Lors d'un sommet discret à l'hôtel Emperador, les principaux dirigeants péronistes ont convenu de travailler ensemble en vue des élections de 2027. La défense des PASO, menacées par le gouvernement, a été au cœur des discussions. Pendant ce temps, l'officialisme et le PRO cherchent à coordonner leurs stratégies sur un échiquier politique en pleine accélération.

Un sommet historique à l'hôtel Emperador

Le 12 août 2026, le péronisme a tenu une réunion clé qui pourrait redéfinir le paysage politique argentin en vue des élections présidentielles de 2027. Dans un conclave réservé à l'hôtel Emperador de Buenos Aires, les représentants de différentes factions du Parti justicialiste (PJ) ont décidé de mettre de côté leurs divergences pour défendre un objectif commun : le maintien des PASO.

La rencontre, qui a duré près de cinq heures et s'est conclue par un dîner, a été organisée par les chefs de bloc José Mayans (Sénat) et Germán Martínez (Chambre des députés). Y ont participé le gouverneur de la province de Buenos Aires Axel Kicillof, le député national Máximo Kirchner, l'ancien ministre de l'Économie Sergio Massa, ainsi que les gouverneurs Sergio Ziliotto (La Pampa), Ricardo Quintela (La Rioja), Gildo Insfrán (Formosa) et Gustavo Melella (Terre de Feu), accompagnés du sénateur Gerardo Zamora.

Que sont les PASO et pourquoi les défendre ?

Les Primaires ouvertes, simultanées et obligatoires (PASO) sont un système électoral argentin où les partis choisissent leurs candidats lors d'un vote public et obligatoire. Pour le péronisme, traversé par des luttes internes, elles constituent un outil essentiel pour organiser la représentation et construire une offre compétitive. Le gouvernement actuel cherche à les supprimer ou à les suspendre, ce qui a provoqué la réaction de l'opposition.

Un esprit d'ouverture et un avertissement au gouvernement

Selon des informations rapportées par La Nación et La Política Online, l'ambiance était à la trêve et les participants se sont dits prêts à travailler ensemble. « Nous devons avoir un esprit large si nous voulons résoudre les problèmes des gens », a déclaré le sénateur Mayans sur Radio 10. Il a également averti que ceux qui soutiendraient la suppression des primaires « devront assumer d'aider Milei à avoir quatre années de plus de cet enfer pour le peuple ».

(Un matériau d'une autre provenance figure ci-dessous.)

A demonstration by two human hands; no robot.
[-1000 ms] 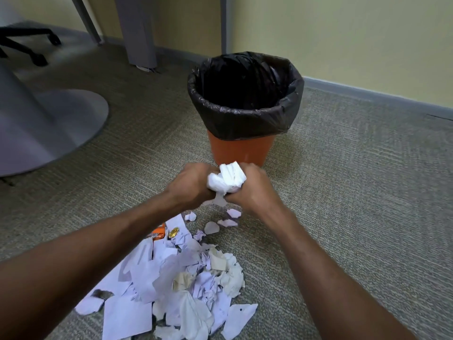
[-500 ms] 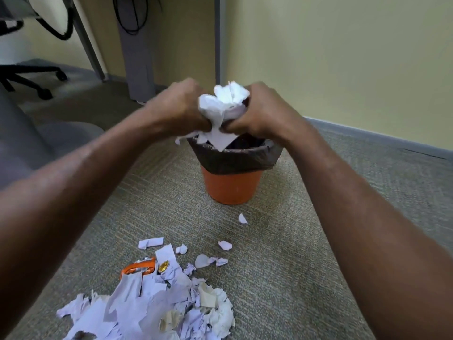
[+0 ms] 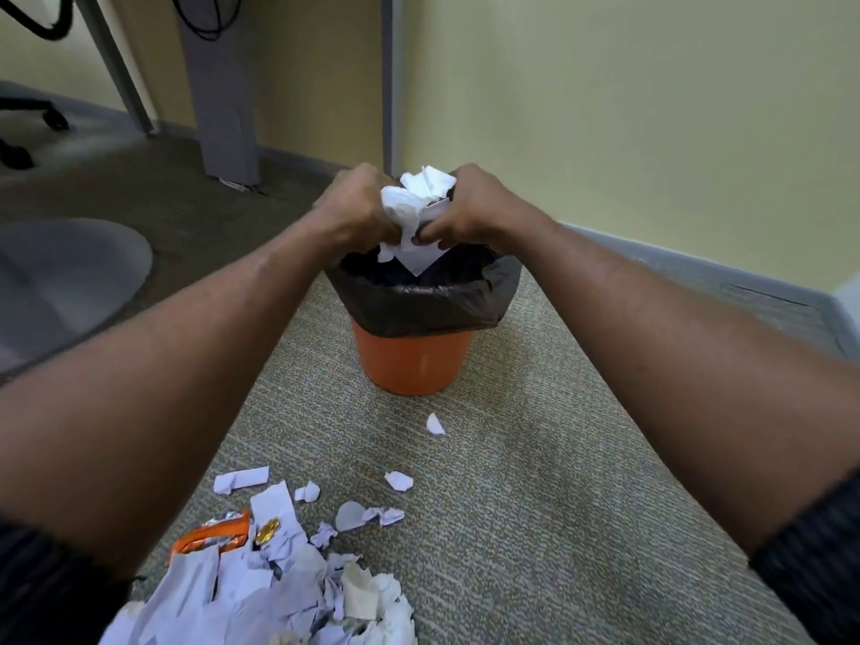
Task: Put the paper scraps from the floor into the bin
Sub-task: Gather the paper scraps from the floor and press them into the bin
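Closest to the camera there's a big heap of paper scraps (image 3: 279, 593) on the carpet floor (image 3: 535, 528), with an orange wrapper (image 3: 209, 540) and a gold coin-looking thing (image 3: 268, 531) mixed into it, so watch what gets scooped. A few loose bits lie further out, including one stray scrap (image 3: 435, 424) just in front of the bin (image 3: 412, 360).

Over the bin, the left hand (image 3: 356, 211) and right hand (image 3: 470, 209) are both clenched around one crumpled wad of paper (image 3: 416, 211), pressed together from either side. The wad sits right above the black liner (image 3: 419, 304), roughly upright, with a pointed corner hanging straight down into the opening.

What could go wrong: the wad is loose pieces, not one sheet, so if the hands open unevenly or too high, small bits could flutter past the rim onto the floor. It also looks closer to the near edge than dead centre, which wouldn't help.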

L'élément déclencheur de cette accélération a été la récente défaite du gouvernement au Sénat, où le projet de loi sur l'« inviolabilité de la propriété privée » a échoué dans son chapitre sur l'extranéisation des terres. Cet événement a montré que les alliés du pouvoir peuvent diverger, poussant le péronisme à se regrouper de manière inattendue.

L'échiquier du pouvoir et l'émergence d'un tiers espace

Le péronisme n'est pas le seul à se mobiliser. De l'autre côté, le 11 août 2026, Karina Milei a téléphoné à Mauricio Macri après près d'un an de silence. De cette conversation est née la décision de créer une table politique entre La Libertad Avanza et le PRO. La première réunion s'est tenue ce 13 août 2026 à 11h00 à la Casa Rosada, avec la participation de Diego Santilli, Eduardo Lule Menem, Cristian Ritondo et Fernando de Andreis.

Un possible concurrent centriste

Selon Perfil, une troisième variable entre en jeu : Emilio Monzó serait en train de constituer un espace centriste avec des entrepreneurs comme Daniel Hadad et Jorge Brito. Ce scénario, combiné au vote sur le bulletin unique, oblige aussi bien le gouvernement que le péronisme à avancer leurs stratégies pour ne pas perdre l'électorat décisif du centre.

La politique argentine est entrée dans une nouvelle phase où l'arithmétique électorale et les accords prennent le devant de la scène, promettant un chemin vers les élections de 2027 rempli de mouvements stratégiques et de recherche de la meilleure représentation pour les citoyens.